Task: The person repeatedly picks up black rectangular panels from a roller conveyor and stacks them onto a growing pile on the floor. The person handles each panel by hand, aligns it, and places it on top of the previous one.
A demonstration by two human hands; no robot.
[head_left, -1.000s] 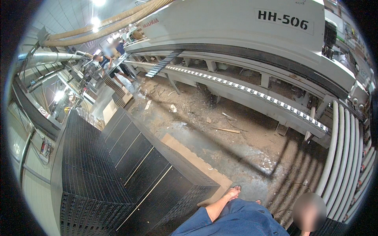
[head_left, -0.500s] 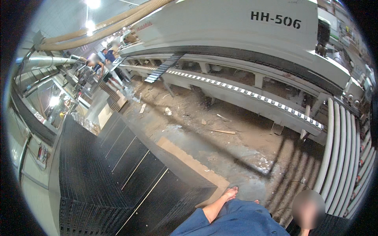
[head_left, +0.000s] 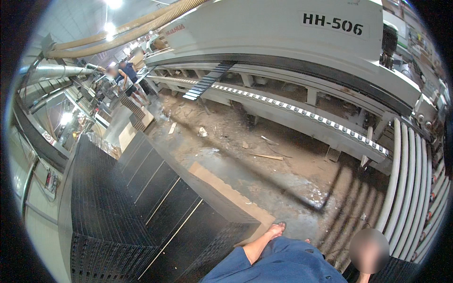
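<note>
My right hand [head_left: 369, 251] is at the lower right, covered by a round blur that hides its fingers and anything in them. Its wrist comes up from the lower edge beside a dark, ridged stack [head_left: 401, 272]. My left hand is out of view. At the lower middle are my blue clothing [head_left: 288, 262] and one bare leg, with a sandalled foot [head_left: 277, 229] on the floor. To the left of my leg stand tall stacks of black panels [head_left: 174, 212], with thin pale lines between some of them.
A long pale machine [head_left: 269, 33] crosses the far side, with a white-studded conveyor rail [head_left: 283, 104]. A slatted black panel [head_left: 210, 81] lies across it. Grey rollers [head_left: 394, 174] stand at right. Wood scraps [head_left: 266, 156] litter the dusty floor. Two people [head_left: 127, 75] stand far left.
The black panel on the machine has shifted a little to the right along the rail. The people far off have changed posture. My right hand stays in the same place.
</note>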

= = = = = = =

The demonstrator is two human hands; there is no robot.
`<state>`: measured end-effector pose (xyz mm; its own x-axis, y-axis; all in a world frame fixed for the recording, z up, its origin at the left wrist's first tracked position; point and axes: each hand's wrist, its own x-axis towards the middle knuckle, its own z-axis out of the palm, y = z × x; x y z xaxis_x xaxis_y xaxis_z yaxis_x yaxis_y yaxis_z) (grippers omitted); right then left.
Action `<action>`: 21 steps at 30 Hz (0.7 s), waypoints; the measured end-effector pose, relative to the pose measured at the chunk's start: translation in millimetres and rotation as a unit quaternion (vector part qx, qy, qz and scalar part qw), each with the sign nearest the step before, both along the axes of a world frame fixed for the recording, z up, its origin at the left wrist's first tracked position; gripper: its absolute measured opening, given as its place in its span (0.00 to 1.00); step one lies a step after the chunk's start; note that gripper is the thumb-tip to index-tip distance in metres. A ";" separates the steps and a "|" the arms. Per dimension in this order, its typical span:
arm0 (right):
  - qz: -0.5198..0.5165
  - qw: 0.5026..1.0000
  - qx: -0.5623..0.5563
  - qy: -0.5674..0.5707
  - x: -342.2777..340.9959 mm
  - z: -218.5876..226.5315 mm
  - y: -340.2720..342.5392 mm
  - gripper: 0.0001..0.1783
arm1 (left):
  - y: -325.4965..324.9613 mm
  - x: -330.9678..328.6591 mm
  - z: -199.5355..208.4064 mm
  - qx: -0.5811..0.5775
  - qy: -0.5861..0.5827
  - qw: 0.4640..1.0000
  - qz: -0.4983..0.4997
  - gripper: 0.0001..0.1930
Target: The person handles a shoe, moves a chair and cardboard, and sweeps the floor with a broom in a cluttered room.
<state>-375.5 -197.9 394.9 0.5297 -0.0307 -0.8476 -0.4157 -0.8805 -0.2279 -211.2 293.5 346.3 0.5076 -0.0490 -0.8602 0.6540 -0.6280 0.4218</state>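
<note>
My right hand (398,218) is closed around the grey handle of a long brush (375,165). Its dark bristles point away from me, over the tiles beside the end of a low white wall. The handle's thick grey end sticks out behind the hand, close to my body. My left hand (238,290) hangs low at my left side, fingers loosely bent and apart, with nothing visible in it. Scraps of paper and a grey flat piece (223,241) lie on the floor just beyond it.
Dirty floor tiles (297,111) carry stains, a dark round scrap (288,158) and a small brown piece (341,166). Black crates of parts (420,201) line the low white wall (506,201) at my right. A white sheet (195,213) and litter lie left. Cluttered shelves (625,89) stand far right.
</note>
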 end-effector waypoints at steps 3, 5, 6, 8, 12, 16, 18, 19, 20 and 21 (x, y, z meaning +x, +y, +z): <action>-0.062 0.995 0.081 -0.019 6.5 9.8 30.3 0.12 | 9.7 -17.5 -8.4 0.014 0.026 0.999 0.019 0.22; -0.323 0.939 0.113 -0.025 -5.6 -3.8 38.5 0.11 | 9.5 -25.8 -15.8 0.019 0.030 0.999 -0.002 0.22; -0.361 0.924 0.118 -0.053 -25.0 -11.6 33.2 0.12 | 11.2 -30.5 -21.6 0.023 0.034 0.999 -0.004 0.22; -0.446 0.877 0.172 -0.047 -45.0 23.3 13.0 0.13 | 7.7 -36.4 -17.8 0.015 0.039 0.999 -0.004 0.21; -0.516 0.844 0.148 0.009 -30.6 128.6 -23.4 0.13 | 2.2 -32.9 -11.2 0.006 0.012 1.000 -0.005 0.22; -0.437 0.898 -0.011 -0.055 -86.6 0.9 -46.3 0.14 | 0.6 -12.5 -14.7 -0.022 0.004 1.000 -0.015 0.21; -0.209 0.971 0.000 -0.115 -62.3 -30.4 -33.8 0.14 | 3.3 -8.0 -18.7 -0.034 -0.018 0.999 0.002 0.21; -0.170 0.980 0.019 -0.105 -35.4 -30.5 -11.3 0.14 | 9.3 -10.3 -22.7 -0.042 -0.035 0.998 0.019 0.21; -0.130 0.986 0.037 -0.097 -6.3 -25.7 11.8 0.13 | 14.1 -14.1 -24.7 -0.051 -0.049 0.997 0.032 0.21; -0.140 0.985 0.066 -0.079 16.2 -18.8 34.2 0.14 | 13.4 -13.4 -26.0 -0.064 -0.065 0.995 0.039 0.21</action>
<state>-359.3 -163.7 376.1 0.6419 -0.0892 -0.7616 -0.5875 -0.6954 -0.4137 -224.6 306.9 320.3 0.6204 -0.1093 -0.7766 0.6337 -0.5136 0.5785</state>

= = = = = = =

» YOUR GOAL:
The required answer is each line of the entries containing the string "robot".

» ANSWER BOX:
A demonstration by two human hands; no robot.
The demonstrator is two human hands; there is no robot.

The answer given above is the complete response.